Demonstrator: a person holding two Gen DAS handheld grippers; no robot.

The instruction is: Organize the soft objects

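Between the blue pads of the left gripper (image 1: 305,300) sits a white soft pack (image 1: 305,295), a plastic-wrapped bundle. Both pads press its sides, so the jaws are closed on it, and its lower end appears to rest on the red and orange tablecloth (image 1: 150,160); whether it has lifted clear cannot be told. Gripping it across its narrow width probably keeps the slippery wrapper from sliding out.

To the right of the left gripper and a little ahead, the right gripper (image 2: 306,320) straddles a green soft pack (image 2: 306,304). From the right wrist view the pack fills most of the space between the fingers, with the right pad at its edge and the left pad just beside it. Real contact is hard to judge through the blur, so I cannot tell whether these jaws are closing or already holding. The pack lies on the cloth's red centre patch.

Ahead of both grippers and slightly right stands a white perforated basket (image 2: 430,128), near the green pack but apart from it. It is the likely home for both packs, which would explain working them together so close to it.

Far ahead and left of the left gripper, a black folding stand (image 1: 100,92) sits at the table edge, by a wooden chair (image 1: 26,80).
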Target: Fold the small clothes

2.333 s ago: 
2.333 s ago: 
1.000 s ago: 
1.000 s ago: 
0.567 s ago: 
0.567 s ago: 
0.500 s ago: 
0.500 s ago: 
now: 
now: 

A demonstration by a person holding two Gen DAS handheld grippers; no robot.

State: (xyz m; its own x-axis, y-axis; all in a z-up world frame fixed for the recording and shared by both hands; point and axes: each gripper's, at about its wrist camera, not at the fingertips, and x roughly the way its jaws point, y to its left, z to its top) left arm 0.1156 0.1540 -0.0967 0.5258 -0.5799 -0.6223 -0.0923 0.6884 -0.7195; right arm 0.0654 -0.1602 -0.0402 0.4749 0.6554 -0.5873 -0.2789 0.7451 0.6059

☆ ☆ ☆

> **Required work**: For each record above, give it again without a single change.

> **Output for this exercise**:
Demonstrator: a person holding two Gen DAS handheld grippers; no robot.

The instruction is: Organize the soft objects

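Between the blue pads of the left gripper (image 1: 305,300) sits a white soft pack (image 1: 305,295), a plastic-wrapped bundle. Both pads press its sides, so the jaws are closed on it, and its lower end appears to rest on the red and orange tablecloth (image 1: 150,160); whether it has lifted clear cannot be told. Gripping it across its narrow width probably keeps the slippery wrapper from sliding out.

To the right of the left gripper and a little ahead, the right gripper (image 2: 306,320) straddles a green soft pack (image 2: 306,304). From the right wrist view the pack fills most of the space between the fingers, with the right pad at its edge and the left pad just beside it. Real contact is hard to judge through the blur, so I cannot tell whether these jaws are closing or already holding. The pack lies on the cloth's red centre patch.

Ahead of both grippers and slightly right stands a white perforated basket (image 2: 430,128), near the green pack but apart from it. It is the likely home for both packs, which would explain working them together so close to it.

Far ahead and left of the left gripper, a black folding stand (image 1: 100,92) sits at the table edge, by a wooden chair (image 1: 26,80).
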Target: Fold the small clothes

2.333 s ago: 
2.333 s ago: 
1.000 s ago: 
1.000 s ago: 
0.567 s ago: 
0.567 s ago: 
0.500 s ago: 
0.500 s ago: 
now: 
now: 

A demonstration by a person holding two Gen DAS handheld grippers; no robot.

State: (xyz m; its own x-axis, y-axis; all in a z-up world frame fixed for the recording and shared by both hands; point and axes: each gripper's, at about its wrist camera, not at the fingertips, and x roughly the way its jaws point, y to its left, z to its top) left arm 0.1156 0.1540 -0.0967 0.5258 -0.5799 -0.6223 -0.0923 0.6884 -0.7195; right arm 0.0654 -0.1602 -0.0402 0.4749 0.6554 -0.5873 -0.2789 0.7451 0.6059

There is nothing more to this answer.